Осколки фарфора

Поливода Марина
         Она сидела на табурете, подобрав под себя ноги. Губы опустились в коричневую воду – кофе. Женщина ощущала во рту сладковатый вкус напитка. Из-за чашки выглядывал кончик носа и глаза. Огромные черные глаза, обведенные тонкими стрелками, которые, казалось, доходили до висков. Создавалось впечатление, что они удлиняли глаза и делили лицо горизонтальной полосой на две неравные части. Небольшая полукруглая фарфоровая чашка утопала в белых руках. Над этим всем нависали длинные черно-коричневые спутанные волосы.
         Звон бьющегося фарфора. С силой брошенная ею чашка, ударилась о стену и разлетелась на десятки осколков, похожих на льдинки. Брызги кофе были нервно разбросаны по полу. В одном месте, капли кофе расплывались в луже мутнеющей крови. Она почувствовала соленый вкус во рту. На колено в клетчатых брюках упала капелька крови. Женщина прокусила себе губу, глядя на тело мужа, лежащее на полу. Вокруг его головы расплывалось алое пятно.
          «Дочка вернется со школы, а я не приготовила ей обед. Он не дал мне ничего сделать. Моя девочка будет голодной. Я плохая, никудышная мать. Интересно, а сколько мне за него дадут? Восемь лет или десять? Я не буду ничего скрывать. Расскажу все как есть…
           Даже если бы можно было отмотать пленку обратно, я все равно сделала бы так же. Я устала с появлением каждого нового синяка, лгать дочери, что ударилась. Да она, верно, и сама обо всем догадывалась. Он бил меня за малейшую провинность. За то, что еда была горячее или прохладнее чем ему хотелось, за то, что я не туда переложила его записную книжку, когда вытирала пыль. А иногда он бил меня просто так. Через некоторое время он мог переключиться и на дочь. Я не хотела бы втягивать ее в этот ад…

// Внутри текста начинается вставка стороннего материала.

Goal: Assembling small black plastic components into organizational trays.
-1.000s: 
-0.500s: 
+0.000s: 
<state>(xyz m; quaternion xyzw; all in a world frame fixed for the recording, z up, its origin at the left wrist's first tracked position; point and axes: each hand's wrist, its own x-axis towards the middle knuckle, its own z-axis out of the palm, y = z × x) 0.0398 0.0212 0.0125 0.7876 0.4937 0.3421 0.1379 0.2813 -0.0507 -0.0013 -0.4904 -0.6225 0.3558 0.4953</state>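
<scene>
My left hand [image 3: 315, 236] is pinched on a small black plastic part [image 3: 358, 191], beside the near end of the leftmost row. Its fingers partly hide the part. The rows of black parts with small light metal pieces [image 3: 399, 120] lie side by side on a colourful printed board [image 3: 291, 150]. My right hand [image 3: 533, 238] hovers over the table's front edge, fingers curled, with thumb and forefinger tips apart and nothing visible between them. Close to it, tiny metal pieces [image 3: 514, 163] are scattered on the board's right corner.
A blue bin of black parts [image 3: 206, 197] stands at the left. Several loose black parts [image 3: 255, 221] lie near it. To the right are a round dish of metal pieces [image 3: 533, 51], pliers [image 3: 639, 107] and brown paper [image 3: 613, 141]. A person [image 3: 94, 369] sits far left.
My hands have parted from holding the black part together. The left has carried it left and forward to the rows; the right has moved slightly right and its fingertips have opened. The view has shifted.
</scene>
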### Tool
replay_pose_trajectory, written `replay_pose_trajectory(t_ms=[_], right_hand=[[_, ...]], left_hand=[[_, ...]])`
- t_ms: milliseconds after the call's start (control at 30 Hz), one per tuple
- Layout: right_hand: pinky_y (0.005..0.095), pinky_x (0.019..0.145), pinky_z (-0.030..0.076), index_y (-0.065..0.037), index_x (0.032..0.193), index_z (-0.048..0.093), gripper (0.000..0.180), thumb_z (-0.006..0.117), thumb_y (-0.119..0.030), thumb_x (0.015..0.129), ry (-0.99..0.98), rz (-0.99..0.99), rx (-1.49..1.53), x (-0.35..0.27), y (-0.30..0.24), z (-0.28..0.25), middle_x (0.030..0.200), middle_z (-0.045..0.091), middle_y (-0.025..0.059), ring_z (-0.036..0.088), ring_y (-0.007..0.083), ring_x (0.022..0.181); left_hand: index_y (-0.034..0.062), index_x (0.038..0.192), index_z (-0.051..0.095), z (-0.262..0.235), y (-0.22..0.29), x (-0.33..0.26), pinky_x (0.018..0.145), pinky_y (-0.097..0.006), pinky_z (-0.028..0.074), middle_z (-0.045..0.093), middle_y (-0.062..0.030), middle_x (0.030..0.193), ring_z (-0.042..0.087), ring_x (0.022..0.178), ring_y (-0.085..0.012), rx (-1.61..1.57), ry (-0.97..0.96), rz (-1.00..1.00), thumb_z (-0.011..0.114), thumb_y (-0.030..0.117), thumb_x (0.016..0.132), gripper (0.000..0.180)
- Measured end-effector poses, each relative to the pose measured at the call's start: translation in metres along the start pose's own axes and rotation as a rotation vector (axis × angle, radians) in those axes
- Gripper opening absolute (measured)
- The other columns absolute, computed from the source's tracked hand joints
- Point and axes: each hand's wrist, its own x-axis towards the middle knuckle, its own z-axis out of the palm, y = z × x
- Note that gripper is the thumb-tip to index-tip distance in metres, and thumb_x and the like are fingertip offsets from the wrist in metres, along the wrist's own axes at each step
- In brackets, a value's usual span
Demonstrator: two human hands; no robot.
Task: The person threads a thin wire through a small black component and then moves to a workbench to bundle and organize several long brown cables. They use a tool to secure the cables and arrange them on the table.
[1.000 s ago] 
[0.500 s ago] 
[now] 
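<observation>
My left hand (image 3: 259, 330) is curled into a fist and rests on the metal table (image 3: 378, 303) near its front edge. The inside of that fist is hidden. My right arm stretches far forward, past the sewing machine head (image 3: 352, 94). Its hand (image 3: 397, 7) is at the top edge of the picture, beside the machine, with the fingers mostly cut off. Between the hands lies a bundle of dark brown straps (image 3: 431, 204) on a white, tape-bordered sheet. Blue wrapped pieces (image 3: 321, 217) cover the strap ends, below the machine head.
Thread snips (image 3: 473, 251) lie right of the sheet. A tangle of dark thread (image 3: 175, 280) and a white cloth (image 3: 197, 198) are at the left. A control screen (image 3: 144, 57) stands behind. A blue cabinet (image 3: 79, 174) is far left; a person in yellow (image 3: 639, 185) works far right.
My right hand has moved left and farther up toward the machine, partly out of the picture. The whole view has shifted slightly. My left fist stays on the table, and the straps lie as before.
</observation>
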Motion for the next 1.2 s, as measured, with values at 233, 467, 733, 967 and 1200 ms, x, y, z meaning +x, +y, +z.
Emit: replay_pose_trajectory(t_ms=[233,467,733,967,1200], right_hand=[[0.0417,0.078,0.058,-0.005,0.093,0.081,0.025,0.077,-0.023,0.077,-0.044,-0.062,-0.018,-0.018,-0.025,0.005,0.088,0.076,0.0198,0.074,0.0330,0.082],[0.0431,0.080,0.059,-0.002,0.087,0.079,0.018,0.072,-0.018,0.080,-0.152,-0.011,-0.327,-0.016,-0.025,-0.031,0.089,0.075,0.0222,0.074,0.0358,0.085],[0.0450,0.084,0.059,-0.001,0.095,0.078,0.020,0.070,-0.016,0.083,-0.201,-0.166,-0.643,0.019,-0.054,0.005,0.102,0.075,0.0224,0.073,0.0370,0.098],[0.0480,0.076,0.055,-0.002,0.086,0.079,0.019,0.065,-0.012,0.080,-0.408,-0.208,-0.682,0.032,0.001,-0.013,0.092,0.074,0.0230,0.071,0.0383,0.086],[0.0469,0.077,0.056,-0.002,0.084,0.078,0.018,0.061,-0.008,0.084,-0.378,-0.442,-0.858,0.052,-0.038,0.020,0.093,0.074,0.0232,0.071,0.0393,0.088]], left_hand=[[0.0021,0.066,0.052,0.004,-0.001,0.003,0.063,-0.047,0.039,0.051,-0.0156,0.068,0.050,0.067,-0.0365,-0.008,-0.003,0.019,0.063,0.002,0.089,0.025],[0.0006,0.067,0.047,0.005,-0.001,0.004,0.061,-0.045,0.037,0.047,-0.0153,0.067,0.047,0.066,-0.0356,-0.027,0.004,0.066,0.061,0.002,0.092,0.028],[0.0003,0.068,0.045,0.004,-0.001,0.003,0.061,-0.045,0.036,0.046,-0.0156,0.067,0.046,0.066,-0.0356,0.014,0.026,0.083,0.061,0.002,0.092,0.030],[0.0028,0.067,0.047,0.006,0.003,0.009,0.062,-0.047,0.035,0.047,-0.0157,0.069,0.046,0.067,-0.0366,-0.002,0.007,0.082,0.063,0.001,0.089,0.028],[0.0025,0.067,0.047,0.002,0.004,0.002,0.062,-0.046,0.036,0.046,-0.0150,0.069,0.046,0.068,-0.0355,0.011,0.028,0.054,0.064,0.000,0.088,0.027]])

          Не хотела втягивать ее в этот ад. Бежать мне было некуда. Я детдомовская. Родственников нет, друзей тоже. Работа-дом – это вся моя жизнь. В тот день он пришел домой, и как ему показалось, я не слишком быстро открыла ему входную дверь. Резко пахло спиртным. Муж пил редко, но метко. С порога он начал кричать на меня и бить. Я пятилась на кухню. Пьяным, он не твердо держался на ногах, и когда он припер меня к стене, я с силой толкнула его. Падая, он ударился головой об угол стола. Раздался характерный глухой стук, и он упал на пол. Я впала в оцепенение. Дальше я мало что помню. Последнее: я сидела на табурете и смотрела на осколки фарфоровой чашки и на расплывающиеся в крови пятна кофе»
         Она сидела на койке, в синей робе, учительница младших классов, подобрав ноги под себя. Руки ее держали жестяную кружку с чаем, большие черные глаза теперь не были обведены стрелками, а волосы были аккуратно убраны под косынку. Сокамерницы сидели рядом и слушали с понимающими выражениями лиц. У многих из них была подобная история за плечами.
         В комнате, в темноте, на кровати лежала одиннадцатилетняя девочка. В детдоме уже давно объявили отбой и все дети спали. В полной тишине, сквозь щель в дверном проеме проникал свет, из коридора доносились приглушенный смех и голоса воспитательниц, которые неподалеку курили у окна. Девочка держала в одной руке маленькую фотографию мамы, а в другой осколочек фарфоровой чашки, эти два предмета она тайком взяла с собой в детдом. Зажав покрепче в руках свои сокровища, девочка закрыла глаза. Быть может сегодня, ей приснится мама. Засыпая, где-то далеко она слышала смех воспитательниц.
         Женщина засыпая, думала о дочери. Сквозь маленькое окошко в камеру просачивался лунный свет. На посту лаяли овчарки, откуда-то доносились голоса охранников. Она сжимала в руке маленький осколок фарфора, тайно пронесенный ею с собой. Увидятся ли мать и дочь когда-нибудь снова?
          На улице валил густой стеной снег, укрывая все вокруг белым одеялом. Накрывал снег не только физические предметы, он прятал под собой время. Стирал воспоминания.